Friday, April 29, 2022

Grown Up

 






Turning 10 years old was a very big deal to me. My age had TWO numbers and I was officially on the way to being a grown up- the magical thing I wanted more than anything else in the world. My little girl heart desperately longed for the grown up-ness of life to begin. I thought if I was a grown up I would securely fit in, fit most somewheres, that several if not all someones would understand me. That what made me hard to understand was the child part of me, which at 10 years old was most of me. That I would be credible, lovable, and believable if I was a grown up. 

When I quit drinking I wanted to be a person who was a grown up sober person. I didn't want to be a beginner-a sobriety child- I wanted the convincing distance that age of doing a thing for a long time gives you. It was a sense of security, of being able to be believed. Just like wanting to be a grown up as a child, I imagined long term sobriety/recovery would give me the credibility I longed for. That people wouldn't be smiling with goodwill upon hearing I quit drinking and also hiding behind their back the fan of skepticism cultivated from seeing too many people say one thing and do another. 

The interesting thing about quitting the thing that stunts your growth and keeps you from your dream is that it forces you to grow in a whole other ways besides up. My freedom from alcohol now, living my 10th year, seems like such a small step that was also the biggest thing I've ever done for myself. It was a first step, a footfall. A choice. I thought the biggest thing was the quitting, but really it's all the daily things that happen after that that are the big things. 

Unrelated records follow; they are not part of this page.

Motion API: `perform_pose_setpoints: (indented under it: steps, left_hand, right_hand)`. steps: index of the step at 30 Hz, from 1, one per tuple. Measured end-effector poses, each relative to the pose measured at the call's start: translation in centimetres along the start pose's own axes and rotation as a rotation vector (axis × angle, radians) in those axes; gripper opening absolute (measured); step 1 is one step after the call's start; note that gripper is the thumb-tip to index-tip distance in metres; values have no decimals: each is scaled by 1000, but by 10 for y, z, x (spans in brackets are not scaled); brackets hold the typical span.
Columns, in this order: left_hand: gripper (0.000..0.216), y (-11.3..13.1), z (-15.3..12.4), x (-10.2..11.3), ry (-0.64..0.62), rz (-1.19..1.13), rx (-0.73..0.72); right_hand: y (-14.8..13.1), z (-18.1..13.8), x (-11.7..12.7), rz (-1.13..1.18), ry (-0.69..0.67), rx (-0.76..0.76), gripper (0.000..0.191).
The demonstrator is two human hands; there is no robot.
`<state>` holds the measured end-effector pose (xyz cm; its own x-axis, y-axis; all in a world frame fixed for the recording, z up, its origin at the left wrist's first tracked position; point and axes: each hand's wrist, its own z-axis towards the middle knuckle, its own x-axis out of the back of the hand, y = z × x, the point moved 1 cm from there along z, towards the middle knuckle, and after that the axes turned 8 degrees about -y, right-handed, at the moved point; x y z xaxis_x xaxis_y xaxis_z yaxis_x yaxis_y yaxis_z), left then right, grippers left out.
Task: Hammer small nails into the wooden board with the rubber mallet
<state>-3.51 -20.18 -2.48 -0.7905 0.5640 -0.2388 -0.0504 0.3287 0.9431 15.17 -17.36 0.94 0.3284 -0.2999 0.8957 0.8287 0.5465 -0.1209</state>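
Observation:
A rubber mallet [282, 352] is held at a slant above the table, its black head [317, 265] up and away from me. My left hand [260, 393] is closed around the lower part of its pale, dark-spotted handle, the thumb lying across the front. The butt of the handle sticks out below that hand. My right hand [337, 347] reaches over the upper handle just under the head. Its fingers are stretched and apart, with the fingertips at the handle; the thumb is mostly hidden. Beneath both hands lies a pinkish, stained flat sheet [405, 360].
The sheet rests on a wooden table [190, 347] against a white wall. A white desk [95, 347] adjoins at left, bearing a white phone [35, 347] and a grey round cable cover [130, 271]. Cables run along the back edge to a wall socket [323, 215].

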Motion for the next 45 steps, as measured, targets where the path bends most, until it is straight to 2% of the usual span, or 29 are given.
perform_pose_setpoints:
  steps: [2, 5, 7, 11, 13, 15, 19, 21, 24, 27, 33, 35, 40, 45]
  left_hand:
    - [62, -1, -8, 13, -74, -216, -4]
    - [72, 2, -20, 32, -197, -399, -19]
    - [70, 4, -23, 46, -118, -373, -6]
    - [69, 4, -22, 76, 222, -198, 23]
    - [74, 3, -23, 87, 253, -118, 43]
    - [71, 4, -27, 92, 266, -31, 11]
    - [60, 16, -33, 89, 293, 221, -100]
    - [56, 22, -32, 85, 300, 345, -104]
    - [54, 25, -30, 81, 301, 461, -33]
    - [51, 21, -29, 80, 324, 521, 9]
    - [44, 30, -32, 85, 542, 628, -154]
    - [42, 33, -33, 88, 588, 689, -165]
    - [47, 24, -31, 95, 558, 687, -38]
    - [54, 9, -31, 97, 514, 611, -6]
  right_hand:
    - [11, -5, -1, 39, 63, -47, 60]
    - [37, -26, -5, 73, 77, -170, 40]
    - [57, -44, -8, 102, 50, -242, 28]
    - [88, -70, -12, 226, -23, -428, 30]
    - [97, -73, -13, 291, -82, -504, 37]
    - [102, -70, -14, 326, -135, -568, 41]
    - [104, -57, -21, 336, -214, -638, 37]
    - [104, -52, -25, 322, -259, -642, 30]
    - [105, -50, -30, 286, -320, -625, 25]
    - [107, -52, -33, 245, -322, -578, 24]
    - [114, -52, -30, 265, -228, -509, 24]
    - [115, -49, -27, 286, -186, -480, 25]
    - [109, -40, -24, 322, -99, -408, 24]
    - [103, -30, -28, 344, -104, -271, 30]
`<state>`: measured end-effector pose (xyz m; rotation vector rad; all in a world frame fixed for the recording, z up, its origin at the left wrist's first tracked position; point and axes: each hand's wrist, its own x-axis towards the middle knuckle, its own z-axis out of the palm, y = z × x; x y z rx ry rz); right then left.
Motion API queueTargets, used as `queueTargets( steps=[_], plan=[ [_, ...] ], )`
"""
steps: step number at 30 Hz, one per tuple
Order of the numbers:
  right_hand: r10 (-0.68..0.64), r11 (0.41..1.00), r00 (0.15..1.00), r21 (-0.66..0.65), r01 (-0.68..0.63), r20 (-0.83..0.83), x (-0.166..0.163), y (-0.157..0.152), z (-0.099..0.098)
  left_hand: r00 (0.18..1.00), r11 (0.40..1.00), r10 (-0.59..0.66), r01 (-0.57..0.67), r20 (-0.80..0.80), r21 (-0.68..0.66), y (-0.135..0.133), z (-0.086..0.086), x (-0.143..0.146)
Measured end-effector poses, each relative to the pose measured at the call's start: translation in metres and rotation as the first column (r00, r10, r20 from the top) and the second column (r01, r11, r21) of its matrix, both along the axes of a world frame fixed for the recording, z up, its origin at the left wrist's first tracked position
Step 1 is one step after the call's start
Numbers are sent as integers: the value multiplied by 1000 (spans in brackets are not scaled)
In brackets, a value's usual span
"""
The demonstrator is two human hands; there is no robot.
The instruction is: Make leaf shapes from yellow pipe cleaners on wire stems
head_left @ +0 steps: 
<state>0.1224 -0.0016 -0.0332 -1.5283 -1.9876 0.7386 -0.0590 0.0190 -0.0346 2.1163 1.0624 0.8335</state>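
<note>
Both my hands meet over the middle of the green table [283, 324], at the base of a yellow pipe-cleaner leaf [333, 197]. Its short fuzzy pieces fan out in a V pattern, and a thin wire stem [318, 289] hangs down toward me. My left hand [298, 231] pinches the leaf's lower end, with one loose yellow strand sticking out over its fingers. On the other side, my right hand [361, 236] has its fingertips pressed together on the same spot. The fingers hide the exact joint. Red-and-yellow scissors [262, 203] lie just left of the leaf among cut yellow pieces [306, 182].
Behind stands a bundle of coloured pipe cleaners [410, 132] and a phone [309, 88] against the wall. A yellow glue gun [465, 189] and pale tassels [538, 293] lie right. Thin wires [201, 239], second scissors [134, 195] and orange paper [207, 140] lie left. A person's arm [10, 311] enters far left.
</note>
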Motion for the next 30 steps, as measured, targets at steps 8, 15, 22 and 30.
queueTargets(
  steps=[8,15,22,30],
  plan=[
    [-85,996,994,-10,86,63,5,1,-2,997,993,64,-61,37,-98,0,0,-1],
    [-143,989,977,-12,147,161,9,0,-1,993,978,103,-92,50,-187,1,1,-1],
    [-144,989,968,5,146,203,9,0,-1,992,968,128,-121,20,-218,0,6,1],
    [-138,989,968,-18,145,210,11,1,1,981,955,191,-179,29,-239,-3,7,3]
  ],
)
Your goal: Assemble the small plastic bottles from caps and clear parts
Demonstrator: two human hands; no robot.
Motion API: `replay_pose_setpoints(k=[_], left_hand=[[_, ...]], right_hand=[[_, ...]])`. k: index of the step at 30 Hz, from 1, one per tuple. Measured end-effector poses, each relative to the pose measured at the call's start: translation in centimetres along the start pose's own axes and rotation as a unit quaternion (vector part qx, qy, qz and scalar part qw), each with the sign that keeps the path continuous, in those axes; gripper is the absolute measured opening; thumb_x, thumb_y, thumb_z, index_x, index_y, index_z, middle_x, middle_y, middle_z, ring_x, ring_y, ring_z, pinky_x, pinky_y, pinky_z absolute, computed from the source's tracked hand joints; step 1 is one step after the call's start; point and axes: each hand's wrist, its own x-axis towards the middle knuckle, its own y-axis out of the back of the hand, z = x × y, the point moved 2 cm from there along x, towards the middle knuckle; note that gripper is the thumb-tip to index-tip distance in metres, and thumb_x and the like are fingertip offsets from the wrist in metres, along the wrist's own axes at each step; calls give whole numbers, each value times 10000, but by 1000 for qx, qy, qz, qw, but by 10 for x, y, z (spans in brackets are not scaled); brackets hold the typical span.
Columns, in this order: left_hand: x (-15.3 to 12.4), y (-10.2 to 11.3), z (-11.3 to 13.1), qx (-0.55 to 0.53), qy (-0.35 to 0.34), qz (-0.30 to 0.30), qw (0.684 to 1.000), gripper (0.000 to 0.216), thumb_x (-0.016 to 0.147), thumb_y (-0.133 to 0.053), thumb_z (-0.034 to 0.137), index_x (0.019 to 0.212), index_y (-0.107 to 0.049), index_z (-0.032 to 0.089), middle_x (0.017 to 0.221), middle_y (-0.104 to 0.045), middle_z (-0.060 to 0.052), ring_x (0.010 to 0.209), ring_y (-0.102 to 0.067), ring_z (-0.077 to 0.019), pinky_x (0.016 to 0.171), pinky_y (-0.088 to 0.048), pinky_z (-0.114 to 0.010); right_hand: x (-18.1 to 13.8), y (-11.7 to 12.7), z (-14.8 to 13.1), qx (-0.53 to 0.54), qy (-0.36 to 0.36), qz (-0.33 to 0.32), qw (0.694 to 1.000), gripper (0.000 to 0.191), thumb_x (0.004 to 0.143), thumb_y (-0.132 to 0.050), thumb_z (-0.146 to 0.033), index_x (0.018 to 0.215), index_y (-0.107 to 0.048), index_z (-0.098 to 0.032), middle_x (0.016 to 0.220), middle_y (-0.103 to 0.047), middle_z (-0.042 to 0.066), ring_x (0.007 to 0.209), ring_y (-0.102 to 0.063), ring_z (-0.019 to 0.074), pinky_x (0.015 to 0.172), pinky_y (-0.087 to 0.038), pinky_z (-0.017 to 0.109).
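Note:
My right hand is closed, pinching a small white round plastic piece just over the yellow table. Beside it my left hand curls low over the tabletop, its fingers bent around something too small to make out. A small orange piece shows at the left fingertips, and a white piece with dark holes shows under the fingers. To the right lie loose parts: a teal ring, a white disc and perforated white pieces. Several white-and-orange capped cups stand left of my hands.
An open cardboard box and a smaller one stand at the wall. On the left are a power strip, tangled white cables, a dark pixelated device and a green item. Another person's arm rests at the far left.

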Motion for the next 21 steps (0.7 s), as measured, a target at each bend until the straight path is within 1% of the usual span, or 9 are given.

When I think about the morning I quit, I still cry. It feels so close, the kids innocently small, me a sick sack pinned to the bed so hungover I couldn't speak or move. The slats on the closet door. The love I found for myself that morning, that I dug down and found my worth, my heart. I didn't know that I did that until now. Then I just thought I was miserable, on my last ditch, and if I didn't quit I would lose my children's love and respect, that as soon as they grew up they would get as far away from me as they could. I had to quit or lose them- that was the choice I made then. I could slowly kill myself but I just could not kill their childhoods. 

The boys were 7 and 4 when I quit. They're 17 and 13 now. They are bigger and beautiful, we have solid close loving relationships and both of them thanked me for being there for them in the birthday cards they each made for me. I have wept a bit every day since with gratitude for who we are together. The scariest thing I imagine is how different their lives would be had I drank for the last 10 years. What their lives would be like today if I was still a blackout drinker. How big my mountain of shame would be. Would I still be alive? Would I be alive but dead to them?

I thought drinking made me a grown up. I thought getting drunk was a sign of sophistication. I learned getting drunk made me forget my pain. I didn't know. I didn't know. 

But my children know. I have been open and age appropriately honest with them and we talk about my drinking and why I did it and what they remember about it and what they think about them drinking or using drugs themselves. I am incredibly proud of how quitting drinking makes me the mom I always wanted to be. Present. Loving. Honest. Patient. Supportive. My children love me. We love each other. 

I am also incredibly proud of how quitting drinking makes me the grown up I have always wanted to be. Present. Loving. Honest. Patient. Supportive. I love myself. 

Now I think being a grown up means you learn that there's a lot more to things than you thought. Yes, I did quit for them. What I've learned is that I also quit for myself. As I've reflected on these past 10 sober birthdays and the years that go along with them I am pleased to realize that along the way I found the love I have for my children for myself. There is both. 

That by being their grown up, I also became my own.